Problem requirements:
Copy the listing exactly, please, and keep every picture out of it.

# # # #

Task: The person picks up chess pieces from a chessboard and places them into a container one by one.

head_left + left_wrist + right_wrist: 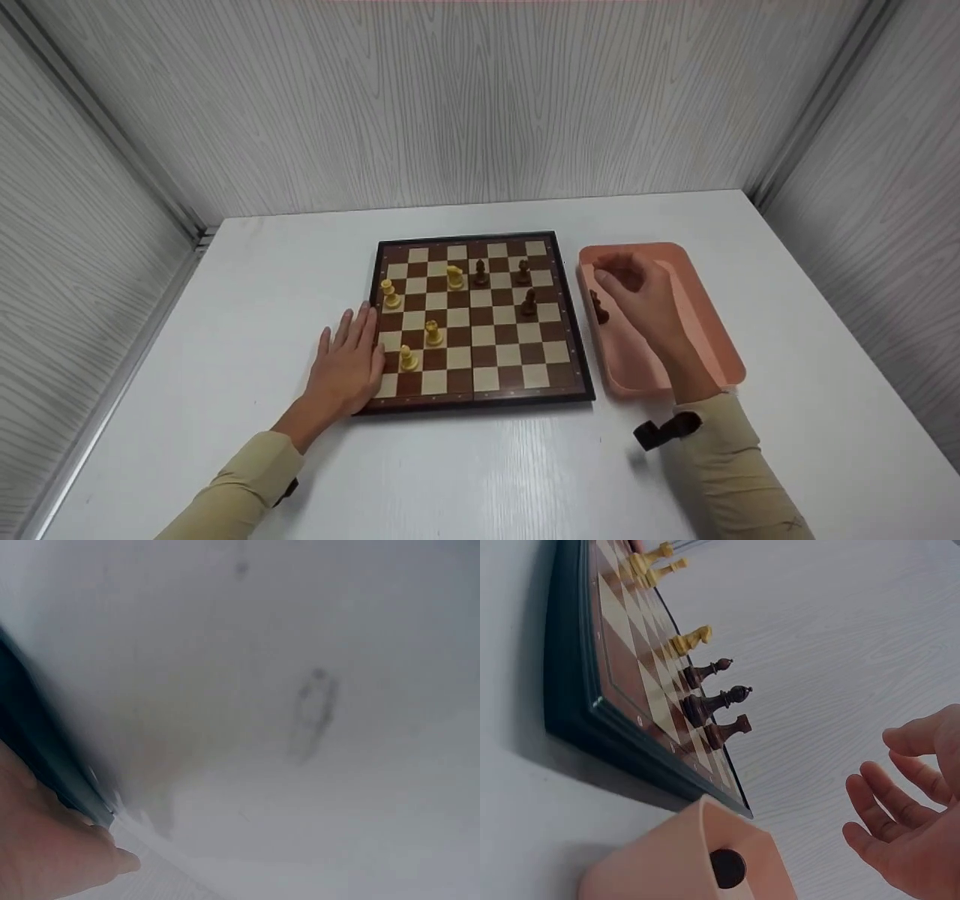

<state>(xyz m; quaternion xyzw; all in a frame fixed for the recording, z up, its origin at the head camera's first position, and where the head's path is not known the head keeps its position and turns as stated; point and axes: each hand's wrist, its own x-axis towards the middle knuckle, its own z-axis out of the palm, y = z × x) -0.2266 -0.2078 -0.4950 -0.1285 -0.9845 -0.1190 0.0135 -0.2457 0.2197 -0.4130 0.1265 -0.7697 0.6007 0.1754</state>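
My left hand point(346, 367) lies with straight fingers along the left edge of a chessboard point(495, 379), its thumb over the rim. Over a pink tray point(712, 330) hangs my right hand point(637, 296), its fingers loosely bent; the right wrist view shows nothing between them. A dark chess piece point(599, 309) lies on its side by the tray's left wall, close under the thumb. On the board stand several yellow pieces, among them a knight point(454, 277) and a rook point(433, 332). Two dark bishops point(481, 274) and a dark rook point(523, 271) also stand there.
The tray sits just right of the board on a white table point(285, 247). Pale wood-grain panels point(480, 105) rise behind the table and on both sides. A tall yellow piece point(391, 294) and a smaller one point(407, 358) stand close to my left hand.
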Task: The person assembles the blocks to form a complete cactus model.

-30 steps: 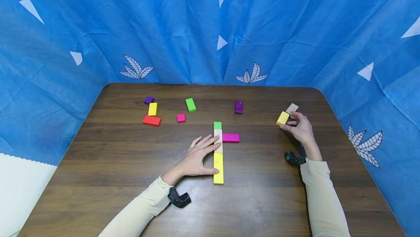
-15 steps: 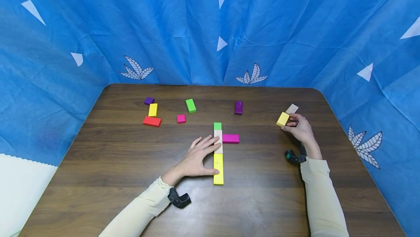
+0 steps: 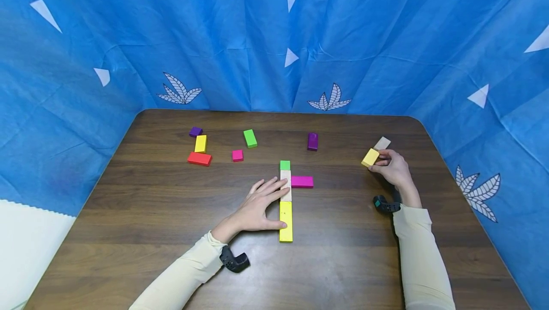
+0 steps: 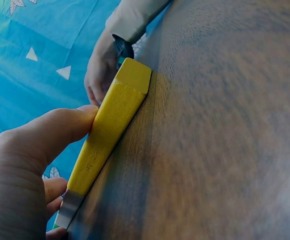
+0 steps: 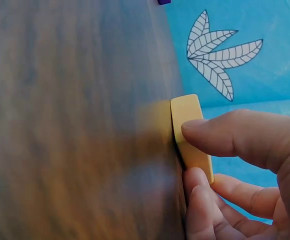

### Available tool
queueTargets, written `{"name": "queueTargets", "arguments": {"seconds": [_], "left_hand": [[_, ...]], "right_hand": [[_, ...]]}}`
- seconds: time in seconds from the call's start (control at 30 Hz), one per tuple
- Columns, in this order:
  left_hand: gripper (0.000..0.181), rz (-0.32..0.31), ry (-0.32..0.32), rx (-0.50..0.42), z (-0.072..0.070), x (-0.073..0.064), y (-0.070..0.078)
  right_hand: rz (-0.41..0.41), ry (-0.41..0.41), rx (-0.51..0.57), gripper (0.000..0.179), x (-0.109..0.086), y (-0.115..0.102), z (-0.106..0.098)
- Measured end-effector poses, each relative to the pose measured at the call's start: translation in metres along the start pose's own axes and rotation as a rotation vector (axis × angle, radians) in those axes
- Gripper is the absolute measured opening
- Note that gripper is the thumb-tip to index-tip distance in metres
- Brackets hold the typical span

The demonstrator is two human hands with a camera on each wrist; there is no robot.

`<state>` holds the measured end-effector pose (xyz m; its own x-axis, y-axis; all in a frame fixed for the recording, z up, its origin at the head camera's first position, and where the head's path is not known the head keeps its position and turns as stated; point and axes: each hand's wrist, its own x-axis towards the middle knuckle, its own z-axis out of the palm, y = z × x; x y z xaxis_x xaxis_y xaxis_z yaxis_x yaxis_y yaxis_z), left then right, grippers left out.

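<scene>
In the head view my left hand [image 3: 257, 207] lies spread over a line of blocks. Its thumb touches a long yellow block [image 3: 286, 232], and its fingertips rest on a pale wood block [image 3: 285, 195]. The left wrist view shows the thumb tip against the side of the long yellow block [image 4: 107, 125]. A small green block [image 3: 285, 165] caps the far end, and a magenta block [image 3: 302, 182] juts out to the right. At the right, my right hand [image 3: 392, 167] pinches a short yellow block [image 3: 370, 157] between thumb and fingers, close to the tabletop. Just behind it lies another pale block [image 3: 382, 143].
Toward the back left lie a purple block [image 3: 196, 131], a yellow block [image 3: 200, 143], a red block [image 3: 199, 159], a pink block [image 3: 238, 155] and a green block [image 3: 250, 138]. A dark purple block [image 3: 313, 141] sits back centre. Blue cloth [image 3: 240, 38] surrounds the wooden table [image 3: 343, 253].
</scene>
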<state>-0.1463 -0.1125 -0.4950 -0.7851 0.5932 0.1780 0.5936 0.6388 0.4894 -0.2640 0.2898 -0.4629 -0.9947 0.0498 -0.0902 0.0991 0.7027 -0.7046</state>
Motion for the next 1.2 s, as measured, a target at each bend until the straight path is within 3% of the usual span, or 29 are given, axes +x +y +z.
{"name": "queueTargets", "arguments": {"seconds": [0.2,0.67,0.87,1.2], "left_hand": [[0.087,0.02,0.021,0.001,0.0,-0.001,0.0],[0.086,0.026,0.026,-0.002,0.001,0.0,0.0],[0.087,0.026,0.028,-0.014,0.001,0.0,0.001],[0.088,0.026,0.028,-0.002,0.0,0.0,-0.001]], "right_hand": [[-0.067,-0.026,-0.005,0.068,-0.001,-0.012,0.008],[-0.277,-0.168,0.053,0.065,-0.009,-0.074,0.054],[-0.314,-0.219,0.036,0.064,-0.012,-0.084,0.071],[-0.376,-0.266,0.048,0.062,-0.014,-0.089,0.084]]}}
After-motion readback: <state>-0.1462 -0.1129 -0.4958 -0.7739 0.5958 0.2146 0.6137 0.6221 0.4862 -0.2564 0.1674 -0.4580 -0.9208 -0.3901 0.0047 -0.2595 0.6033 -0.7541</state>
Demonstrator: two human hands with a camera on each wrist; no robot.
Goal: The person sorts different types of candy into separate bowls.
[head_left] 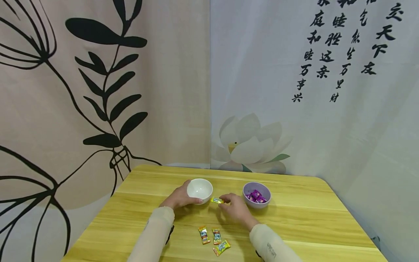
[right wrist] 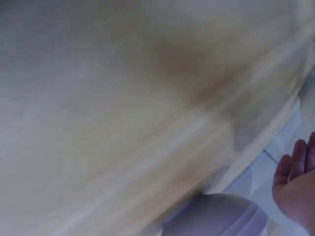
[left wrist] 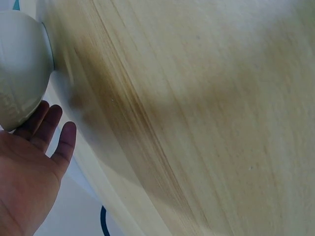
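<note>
One white bowl (head_left: 200, 188) is gripped by the left hand (head_left: 179, 197) toward the far edge of the wooden table (head_left: 304, 214), its near side pressed by the thumb; whether it is lifted cannot be told. Farther from that edge, three candies are seen lying loose: a left candy (head_left: 204, 235), a middle candy (head_left: 216, 236) and a right candy (head_left: 222, 247). Just beside the white bowl, a yellow-wrapped candy (head_left: 216, 200) is pinched narrowly by the right hand (head_left: 236, 209). Toward the far right corner, purple-wrapped candies (head_left: 256, 197) are held in a purple bowl (head_left: 258, 205). The yellow-wrapped candy is apparently being brought to the white bowl; a short lift over the rim, then a loosened pinch, would seem called for.
</note>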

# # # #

Response area:
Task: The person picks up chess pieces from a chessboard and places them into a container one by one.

head_left + left_wrist + right_wrist: 

<state>(xyz m; quaternion xyzw; all in a frame fixed for the recording, z up, its origin at the head camera's first position, and where the head's path is not known the head keeps its position and turns as stated; point and axes: each hand's wrist, its own x-axis towards the middle knuckle, its own z-axis out of the palm, y = z × x) -0.2266 -0.2078 -0.4950 -0.1285 -0.9845 -0.1190 0.0135 -0.2457 0.2197 -0.4130 0.1265 -0.7697 0.6007 0.1754</state>
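My left hand point(346, 367) lies with straight fingers along the left edge of a chessboard point(495, 379), its thumb over the rim. Over a pink tray point(712, 330) hangs my right hand point(637, 296), its fingers loosely bent; the right wrist view shows nothing between them. A dark chess piece point(599, 309) lies on its side by the tray's left wall, close under the thumb. On the board stand several yellow pieces, among them a knight point(454, 277) and a rook point(433, 332). Two dark bishops point(481, 274) and a dark rook point(523, 271) also stand there.
The tray sits just right of the board on a white table point(285, 247). Pale wood-grain panels point(480, 105) rise behind the table and on both sides. A tall yellow piece point(391, 294) and a smaller one point(407, 358) stand close to my left hand.
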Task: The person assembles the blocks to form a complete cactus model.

-30 steps: 
-15 steps: 
+0 steps: 
+0 steps: 
+0 steps: 

### Available tool
queueTargets, written `{"name": "queueTargets", "arguments": {"seconds": [_], "left_hand": [[_, ...]], "right_hand": [[_, ...]]}}`
- seconds: time in seconds from the call's start (control at 30 Hz), one per tuple
- Columns, in this order:
  left_hand: gripper (0.000..0.181), rz (-0.32..0.31), ry (-0.32..0.32), rx (-0.50..0.42), z (-0.072..0.070), x (-0.073..0.064), y (-0.070..0.078)
  right_hand: rz (-0.41..0.41), ry (-0.41..0.41), rx (-0.51..0.57), gripper (0.000..0.179), x (-0.109..0.086), y (-0.115..0.102), z (-0.106..0.098)
- Measured end-effector poses, each relative to the pose measured at the call's start: translation in metres along the start pose's own axes and rotation as a rotation vector (axis × angle, radians) in those axes
- Gripper is the absolute measured opening
- Note that gripper is the thumb-tip to index-tip distance in metres
- Brackets hold the typical span

The demonstrator is two human hands with a camera on each wrist; there is no robot.

`<state>` holds the measured end-effector pose (xyz m; its own x-axis, y-axis; all in a frame fixed for the recording, z up, its origin at the head camera's first position, and where the head's path is not known the head keeps its position and turns as stated; point and axes: each hand's wrist, its own x-axis towards the middle knuckle, its own z-axis out of the palm, y = z × x; x y z xaxis_x xaxis_y xaxis_z yaxis_x yaxis_y yaxis_z), left then right, grippers left out.

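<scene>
In the head view my left hand [image 3: 257, 207] lies spread over a line of blocks. Its thumb touches a long yellow block [image 3: 286, 232], and its fingertips rest on a pale wood block [image 3: 285, 195]. The left wrist view shows the thumb tip against the side of the long yellow block [image 4: 107, 125]. A small green block [image 3: 285, 165] caps the far end, and a magenta block [image 3: 302, 182] juts out to the right. At the right, my right hand [image 3: 392, 167] pinches a short yellow block [image 3: 370, 157] between thumb and fingers, close to the tabletop. Just behind it lies another pale block [image 3: 382, 143].
Toward the back left lie a purple block [image 3: 196, 131], a yellow block [image 3: 200, 143], a red block [image 3: 199, 159], a pink block [image 3: 238, 155] and a green block [image 3: 250, 138]. A dark purple block [image 3: 313, 141] sits back centre. Blue cloth [image 3: 240, 38] surrounds the wooden table [image 3: 343, 253].
</scene>
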<state>-0.1463 -0.1125 -0.4950 -0.7851 0.5932 0.1780 0.5936 0.6388 0.4894 -0.2640 0.2898 -0.4629 -0.9947 0.0498 -0.0902 0.0991 0.7027 -0.7046</state>
Motion for the next 1.2 s, as measured, a target at each bend until the straight path is within 3% of the usual span, or 29 are given, axes +x +y +z.
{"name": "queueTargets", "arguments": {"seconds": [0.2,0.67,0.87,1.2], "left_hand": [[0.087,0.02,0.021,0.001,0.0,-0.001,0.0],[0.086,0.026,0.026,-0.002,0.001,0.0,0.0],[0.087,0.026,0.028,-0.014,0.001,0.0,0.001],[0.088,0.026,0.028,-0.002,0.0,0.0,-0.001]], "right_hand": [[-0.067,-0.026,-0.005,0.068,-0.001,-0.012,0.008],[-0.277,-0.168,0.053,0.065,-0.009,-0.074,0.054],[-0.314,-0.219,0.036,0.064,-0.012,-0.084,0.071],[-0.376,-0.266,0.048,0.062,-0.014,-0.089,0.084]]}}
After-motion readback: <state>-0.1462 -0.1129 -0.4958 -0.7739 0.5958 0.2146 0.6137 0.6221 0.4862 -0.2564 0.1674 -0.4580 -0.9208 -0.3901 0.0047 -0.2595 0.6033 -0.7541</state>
Demonstrator: two human hands with a camera on each wrist; no robot.
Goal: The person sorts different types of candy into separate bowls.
[head_left] 
[right wrist] 
[left wrist] 
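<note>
One white bowl (head_left: 200, 188) is gripped by the left hand (head_left: 179, 197) toward the far edge of the wooden table (head_left: 304, 214), its near side pressed by the thumb; whether it is lifted cannot be told. Farther from that edge, three candies are seen lying loose: a left candy (head_left: 204, 235), a middle candy (head_left: 216, 236) and a right candy (head_left: 222, 247). Just beside the white bowl, a yellow-wrapped candy (head_left: 216, 200) is pinched narrowly by the right hand (head_left: 236, 209). Toward the far right corner, purple-wrapped candies (head_left: 256, 197) are held in a purple bowl (head_left: 258, 205). The yellow-wrapped candy is apparently being brought to the white bowl; a short lift over the rim, then a loosened pinch, would seem called for.
</note>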

No further output is required, since the answer is complete.